• TASK DESCRIPTION
Below are the entries to work from; restate word for word the portion that opens with the line containing "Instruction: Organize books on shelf" and closes with the line containing "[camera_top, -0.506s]", keeping both.

───

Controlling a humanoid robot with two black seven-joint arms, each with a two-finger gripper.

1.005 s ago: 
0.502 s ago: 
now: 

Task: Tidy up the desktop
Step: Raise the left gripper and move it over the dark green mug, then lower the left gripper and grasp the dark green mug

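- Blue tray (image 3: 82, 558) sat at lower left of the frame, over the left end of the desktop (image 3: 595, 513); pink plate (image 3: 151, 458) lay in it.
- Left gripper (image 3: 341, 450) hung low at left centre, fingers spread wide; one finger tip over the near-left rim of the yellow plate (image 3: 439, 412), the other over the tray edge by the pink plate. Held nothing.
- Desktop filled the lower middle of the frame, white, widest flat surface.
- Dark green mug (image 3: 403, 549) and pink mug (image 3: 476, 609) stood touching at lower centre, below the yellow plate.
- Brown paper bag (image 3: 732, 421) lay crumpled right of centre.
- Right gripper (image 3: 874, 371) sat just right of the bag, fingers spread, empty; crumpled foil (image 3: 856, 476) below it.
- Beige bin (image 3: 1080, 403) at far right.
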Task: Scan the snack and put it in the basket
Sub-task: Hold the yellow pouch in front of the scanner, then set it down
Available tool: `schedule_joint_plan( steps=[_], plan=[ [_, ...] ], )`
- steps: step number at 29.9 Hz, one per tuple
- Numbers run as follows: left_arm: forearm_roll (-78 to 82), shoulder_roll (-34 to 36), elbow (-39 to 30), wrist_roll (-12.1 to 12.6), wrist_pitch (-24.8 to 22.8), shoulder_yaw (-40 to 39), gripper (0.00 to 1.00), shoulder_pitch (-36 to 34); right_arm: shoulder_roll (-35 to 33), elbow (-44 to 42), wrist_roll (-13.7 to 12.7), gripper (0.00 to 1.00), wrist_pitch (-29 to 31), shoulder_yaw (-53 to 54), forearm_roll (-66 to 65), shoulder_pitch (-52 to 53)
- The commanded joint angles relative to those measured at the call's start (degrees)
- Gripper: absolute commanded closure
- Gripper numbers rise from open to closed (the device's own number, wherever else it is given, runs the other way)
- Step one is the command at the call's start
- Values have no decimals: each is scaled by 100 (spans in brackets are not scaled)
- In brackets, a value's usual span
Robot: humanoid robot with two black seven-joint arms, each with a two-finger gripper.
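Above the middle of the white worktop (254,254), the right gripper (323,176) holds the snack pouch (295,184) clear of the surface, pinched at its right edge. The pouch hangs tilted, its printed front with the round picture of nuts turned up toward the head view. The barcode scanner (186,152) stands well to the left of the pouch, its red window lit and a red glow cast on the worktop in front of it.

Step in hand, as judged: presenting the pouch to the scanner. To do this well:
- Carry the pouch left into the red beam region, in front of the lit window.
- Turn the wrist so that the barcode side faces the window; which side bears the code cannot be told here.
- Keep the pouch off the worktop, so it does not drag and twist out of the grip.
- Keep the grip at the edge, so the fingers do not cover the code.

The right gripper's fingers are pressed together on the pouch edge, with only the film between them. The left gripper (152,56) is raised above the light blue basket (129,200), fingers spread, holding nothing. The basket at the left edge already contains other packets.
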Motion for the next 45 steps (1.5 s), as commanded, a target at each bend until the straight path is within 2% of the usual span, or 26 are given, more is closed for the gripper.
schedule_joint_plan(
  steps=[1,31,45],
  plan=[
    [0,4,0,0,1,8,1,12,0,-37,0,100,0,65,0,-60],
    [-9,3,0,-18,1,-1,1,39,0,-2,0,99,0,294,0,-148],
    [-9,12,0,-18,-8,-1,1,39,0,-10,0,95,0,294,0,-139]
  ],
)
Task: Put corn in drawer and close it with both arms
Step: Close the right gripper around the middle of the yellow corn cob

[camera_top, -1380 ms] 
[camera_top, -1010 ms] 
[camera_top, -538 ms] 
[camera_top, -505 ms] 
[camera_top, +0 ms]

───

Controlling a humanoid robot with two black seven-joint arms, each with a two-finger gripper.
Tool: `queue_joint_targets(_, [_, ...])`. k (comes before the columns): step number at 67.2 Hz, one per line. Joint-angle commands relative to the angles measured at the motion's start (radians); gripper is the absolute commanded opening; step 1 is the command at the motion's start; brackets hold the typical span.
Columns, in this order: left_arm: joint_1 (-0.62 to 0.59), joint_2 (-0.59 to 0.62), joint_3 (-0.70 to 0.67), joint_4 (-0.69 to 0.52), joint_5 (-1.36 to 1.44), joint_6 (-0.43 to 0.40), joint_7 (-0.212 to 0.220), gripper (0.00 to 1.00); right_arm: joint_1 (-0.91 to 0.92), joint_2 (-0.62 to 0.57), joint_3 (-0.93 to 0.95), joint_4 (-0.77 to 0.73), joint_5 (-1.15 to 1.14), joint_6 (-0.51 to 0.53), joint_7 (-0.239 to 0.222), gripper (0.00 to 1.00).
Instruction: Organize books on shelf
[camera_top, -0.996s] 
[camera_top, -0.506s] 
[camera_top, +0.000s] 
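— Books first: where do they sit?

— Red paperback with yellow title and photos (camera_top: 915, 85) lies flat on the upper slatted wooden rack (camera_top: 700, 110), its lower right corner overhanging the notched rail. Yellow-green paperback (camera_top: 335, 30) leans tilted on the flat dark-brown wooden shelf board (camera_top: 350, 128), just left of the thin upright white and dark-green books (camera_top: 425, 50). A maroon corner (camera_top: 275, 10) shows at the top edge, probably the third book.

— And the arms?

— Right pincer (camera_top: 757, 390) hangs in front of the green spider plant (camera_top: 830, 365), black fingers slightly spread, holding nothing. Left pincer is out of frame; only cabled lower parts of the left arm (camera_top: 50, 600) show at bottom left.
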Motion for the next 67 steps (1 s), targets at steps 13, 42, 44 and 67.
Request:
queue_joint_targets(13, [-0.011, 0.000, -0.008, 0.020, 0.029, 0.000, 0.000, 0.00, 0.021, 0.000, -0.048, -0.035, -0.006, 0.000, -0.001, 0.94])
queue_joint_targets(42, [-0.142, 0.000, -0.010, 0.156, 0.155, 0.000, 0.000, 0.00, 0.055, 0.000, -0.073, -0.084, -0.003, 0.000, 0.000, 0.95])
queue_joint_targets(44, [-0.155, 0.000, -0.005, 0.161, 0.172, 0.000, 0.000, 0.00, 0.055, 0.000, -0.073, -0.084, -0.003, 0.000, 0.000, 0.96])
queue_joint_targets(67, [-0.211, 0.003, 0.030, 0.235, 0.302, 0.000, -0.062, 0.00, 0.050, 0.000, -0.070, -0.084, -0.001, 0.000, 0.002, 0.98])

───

• TASK SOLUTION
Instruction: Organize books on shelf
[camera_top, -0.996s] 
[camera_top, -0.506s] 

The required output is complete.